+++ Source material

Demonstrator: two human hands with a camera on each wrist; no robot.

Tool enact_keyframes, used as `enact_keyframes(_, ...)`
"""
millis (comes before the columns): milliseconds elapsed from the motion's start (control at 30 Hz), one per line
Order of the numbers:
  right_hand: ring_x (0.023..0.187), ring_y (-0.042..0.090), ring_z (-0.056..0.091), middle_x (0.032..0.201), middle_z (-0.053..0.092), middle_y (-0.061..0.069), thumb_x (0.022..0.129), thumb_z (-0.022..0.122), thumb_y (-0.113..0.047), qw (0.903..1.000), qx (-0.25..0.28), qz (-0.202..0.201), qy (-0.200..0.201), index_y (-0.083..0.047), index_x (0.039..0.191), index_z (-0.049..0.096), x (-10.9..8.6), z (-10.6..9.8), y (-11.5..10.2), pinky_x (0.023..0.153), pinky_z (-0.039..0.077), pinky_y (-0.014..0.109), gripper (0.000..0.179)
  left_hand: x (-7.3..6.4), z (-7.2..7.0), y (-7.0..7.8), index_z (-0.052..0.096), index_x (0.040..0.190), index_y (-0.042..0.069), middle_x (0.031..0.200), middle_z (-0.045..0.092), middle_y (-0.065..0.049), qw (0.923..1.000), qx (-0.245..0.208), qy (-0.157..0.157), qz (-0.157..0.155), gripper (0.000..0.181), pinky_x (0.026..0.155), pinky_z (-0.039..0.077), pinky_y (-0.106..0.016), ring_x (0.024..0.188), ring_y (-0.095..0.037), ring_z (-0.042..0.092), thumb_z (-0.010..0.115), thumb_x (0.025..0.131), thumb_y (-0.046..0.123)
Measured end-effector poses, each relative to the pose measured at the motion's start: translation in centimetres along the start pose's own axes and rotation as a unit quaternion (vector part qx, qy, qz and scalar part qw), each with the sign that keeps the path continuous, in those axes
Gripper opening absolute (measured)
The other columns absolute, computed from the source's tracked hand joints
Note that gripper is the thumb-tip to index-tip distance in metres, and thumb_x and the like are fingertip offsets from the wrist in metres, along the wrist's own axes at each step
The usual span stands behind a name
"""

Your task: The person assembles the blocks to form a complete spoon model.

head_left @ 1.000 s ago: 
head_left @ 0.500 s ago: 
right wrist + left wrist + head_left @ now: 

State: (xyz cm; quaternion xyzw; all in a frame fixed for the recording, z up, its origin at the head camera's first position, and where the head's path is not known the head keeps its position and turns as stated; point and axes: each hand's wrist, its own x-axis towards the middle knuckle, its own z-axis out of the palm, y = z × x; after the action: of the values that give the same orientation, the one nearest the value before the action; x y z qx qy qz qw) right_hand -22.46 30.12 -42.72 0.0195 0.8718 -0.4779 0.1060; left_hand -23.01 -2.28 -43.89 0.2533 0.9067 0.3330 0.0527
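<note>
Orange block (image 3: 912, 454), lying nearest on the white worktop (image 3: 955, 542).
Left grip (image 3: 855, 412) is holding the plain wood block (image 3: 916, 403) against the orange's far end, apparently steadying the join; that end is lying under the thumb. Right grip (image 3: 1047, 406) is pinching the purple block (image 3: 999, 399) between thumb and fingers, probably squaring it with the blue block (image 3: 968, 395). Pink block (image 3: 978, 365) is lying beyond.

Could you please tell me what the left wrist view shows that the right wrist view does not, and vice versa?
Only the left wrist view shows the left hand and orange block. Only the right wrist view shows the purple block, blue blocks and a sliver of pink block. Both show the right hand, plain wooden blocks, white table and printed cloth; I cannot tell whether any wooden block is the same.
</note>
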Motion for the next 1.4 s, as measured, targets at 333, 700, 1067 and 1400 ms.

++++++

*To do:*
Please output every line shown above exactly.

*Your response:*
Demonstrator: two human hands with a camera on each wrist; no robot.

Tool enact_keyframes, used as `enact_keyframes(_, ...)`
"""
millis (comes before the columns): milliseconds elapsed from the motion's start (control at 30 Hz), one per line
Order of the numbers:
  right_hand: ring_x (0.023..0.187), ring_y (-0.042..0.090), ring_z (-0.056..0.091), middle_x (0.032..0.201), middle_z (-0.053..0.092), middle_y (-0.061..0.069), thumb_x (0.022..0.129), thumb_z (-0.022..0.122), thumb_y (-0.113..0.047), qw (0.903..1.000), qx (-0.25..0.28), qz (-0.202..0.201), qy (-0.200..0.201), index_y (-0.083..0.047), index_x (0.039..0.191), index_z (-0.049..0.096), x (-10.9..8.6), z (-10.6..9.8), y (-11.5..10.2), pinky_x (0.023..0.153), pinky_z (-0.039..0.077), pinky_y (-0.014..0.109), gripper (0.000..0.179)
  left_hand: x (-7.3..6.4), z (-7.2..7.0), y (-7.0..7.8), index_z (-0.052..0.096), index_x (0.040..0.190), index_y (-0.042..0.069), middle_x (0.031..0.200), middle_z (-0.045..0.092), middle_y (-0.065..0.049), qw (0.923..1.000), qx (-0.245..0.208), qy (-0.157..0.157), qz (-0.157..0.155), gripper (0.000..0.181), pinky_x (0.026..0.155), pinky_z (-0.039..0.077), pinky_y (-0.106..0.016), ring_x (0.024..0.188), ring_y (-0.095..0.037), ring_z (-0.042..0.092), thumb_z (-0.010..0.115), thumb_x (0.025..0.131), thumb_y (-0.046..0.123)
Measured end-effector poses, each relative to the pose measured at the motion's start: translation in centimetres along the start pose's own axes and rotation as a unit quaternion (vector part qx, qy, qz and scalar part qw), each with the sign that keeps the path continuous, in those axes
Gripper opening absolute (measured)
The other columns absolute, computed from the source's tracked hand joints
Note that gripper is the thumb-tip to index-tip distance in metres, and thumb_x and the like are fingertip offsets from the wrist in metres, along the wrist's own axes at each step
The usual span stands behind a name
"""

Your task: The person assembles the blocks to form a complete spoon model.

head_left @ 1.000 s ago: 
head_left @ 0.500 s ago: 
right wrist + left wrist + head_left @ now: 

State: (xyz cm; quaternion xyzw; all in a frame fixed for the recording, z up, its origin at the head camera's first position, and where the head's path is not known the head keeps its position and turns as stated; point and axes: each hand's wrist, its own x-axis towards the middle knuckle, its own z-axis out of the palm, y = z × x; after the action: of the values that give the same orientation, the one nearest the value before the action; x y z qx qy qz qw) right_hand -22.46 30.12 -42.72 0.0195 0.8718 -0.4779 0.1060; left_hand -23.01 -2.28 -43.89 0.2533 0.9067 0.3330 0.0527
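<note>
Orange block (image 3: 912, 454), lying nearest on the white worktop (image 3: 955, 542).
Left grip (image 3: 855, 412) is holding the plain wood block (image 3: 916, 403) against the orange's far end, apparently steadying the join; that end is lying under the thumb. Right grip (image 3: 1047, 406) is pinching the purple block (image 3: 999, 399) between thumb and fingers, probably squaring it with the blue block (image 3: 968, 395). Pink block (image 3: 978, 365) is lying beyond.

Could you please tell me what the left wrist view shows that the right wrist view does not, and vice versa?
Only the left wrist view shows the left hand and orange block. Only the right wrist view shows the purple block, blue blocks and a sliver of pink block. Both show the right hand, plain wooden blocks, white table and printed cloth; I cannot tell whether any wooden block is the same.
</note>
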Motion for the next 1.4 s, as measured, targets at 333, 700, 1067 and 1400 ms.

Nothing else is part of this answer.